# new interior coming soon!



## ssj123 (Aug 22, 2009)

well i just ordered my interior today from legendary . im switching the old bench style interior over to the bucket style. got everything i needed for $450 shipped to my door. i didnt think that was bad especially considering how much good i hear about legendary. ill post pics soon once i can get out to the garage. i wont have the new interior for 2-3 weeks though they said.


----------



## lail1985 (Feb 19, 2008)

Thanks very much for your business! We appreciate it very much. 
Eric DeTaeye
Legendary Auto Interiors, Ltd.


----------



## injn37 (Nov 16, 2008)

Got my interior from Legendary last month. It looks great, although still not ready to install yet. I had them do all, door panels, sail panels, visors, seats , headliner, and rugs. I had them also redo the seat springs and cushions. They were great to work with .

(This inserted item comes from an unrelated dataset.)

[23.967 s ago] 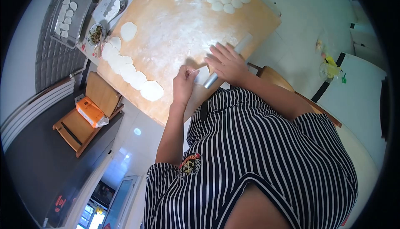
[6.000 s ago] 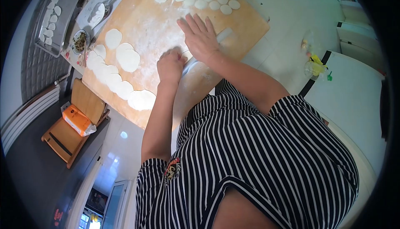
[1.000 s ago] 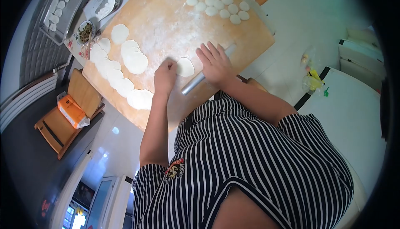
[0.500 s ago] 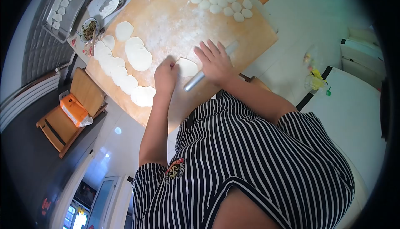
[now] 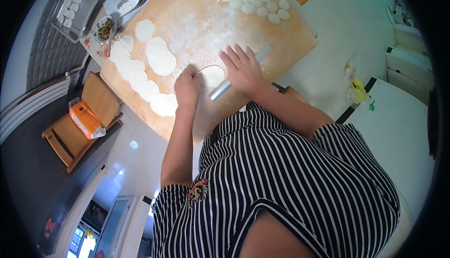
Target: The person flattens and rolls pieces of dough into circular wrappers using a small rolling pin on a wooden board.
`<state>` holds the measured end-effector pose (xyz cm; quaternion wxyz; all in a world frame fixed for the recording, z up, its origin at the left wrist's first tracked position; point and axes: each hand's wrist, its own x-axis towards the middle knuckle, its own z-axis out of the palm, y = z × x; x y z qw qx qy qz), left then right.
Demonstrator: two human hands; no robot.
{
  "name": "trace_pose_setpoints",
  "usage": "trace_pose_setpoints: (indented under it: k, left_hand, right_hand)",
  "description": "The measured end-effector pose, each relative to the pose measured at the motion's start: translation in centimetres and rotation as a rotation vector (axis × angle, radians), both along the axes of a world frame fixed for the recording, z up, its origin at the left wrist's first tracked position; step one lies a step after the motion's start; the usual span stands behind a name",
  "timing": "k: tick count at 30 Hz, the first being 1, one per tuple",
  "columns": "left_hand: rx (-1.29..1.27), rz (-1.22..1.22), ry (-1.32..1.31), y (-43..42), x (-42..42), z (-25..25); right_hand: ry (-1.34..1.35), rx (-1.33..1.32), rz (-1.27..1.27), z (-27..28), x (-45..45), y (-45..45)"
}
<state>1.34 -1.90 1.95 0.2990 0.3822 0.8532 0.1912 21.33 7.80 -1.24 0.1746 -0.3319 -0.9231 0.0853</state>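
My left hand (image 5: 188, 88) pinches the left edge of a flat round dough wrapper (image 5: 213, 76) between thumb and fingers. The wrapper lies on the floured wooden board (image 5: 197, 28). Flat over a silvery rolling pin (image 5: 220, 90) rests my right hand (image 5: 244, 72), its fingers stretched out and pointing away from me. The pin slants beside the wrapper's right edge; its middle is hidden under my palm. To the left lie a stack of overlapping wrappers (image 5: 160, 57), a long overlapping row of wrappers (image 5: 136, 77) and a single wrapper (image 5: 145, 30).
Several small dough discs (image 5: 248, 8) sit at the board's far right. Beyond its far left corner are a bowl of chopped filling (image 5: 105, 28), a scoop of flour (image 5: 130, 3) and a metal tray (image 5: 75, 23) with dough pieces. A chair (image 5: 101, 98) holding an orange package (image 5: 86, 118) stands left.
The view has shifted slightly, so the board appears a little further right. The wrapper's outline looks somewhat different. My left hand still pinches it, and my right palm stays on the rolling pin.
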Motion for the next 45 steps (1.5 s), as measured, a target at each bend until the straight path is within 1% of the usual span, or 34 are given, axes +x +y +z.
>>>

But.......... here it comes......... 2-3 weeks? I think there calendar has extra days in it!:lol:
All in all, it was well worth the wait. Can't wait to install it.

rich


----------



## my62toy (Jul 15, 2009)

ssj123 said:


> got everything i needed for $450 shipped to my door.


What did this $450 include? Seat covers (front and back), seat padding, springs, door panels? Curious to see what $450 got you. Thanks. Hal


----------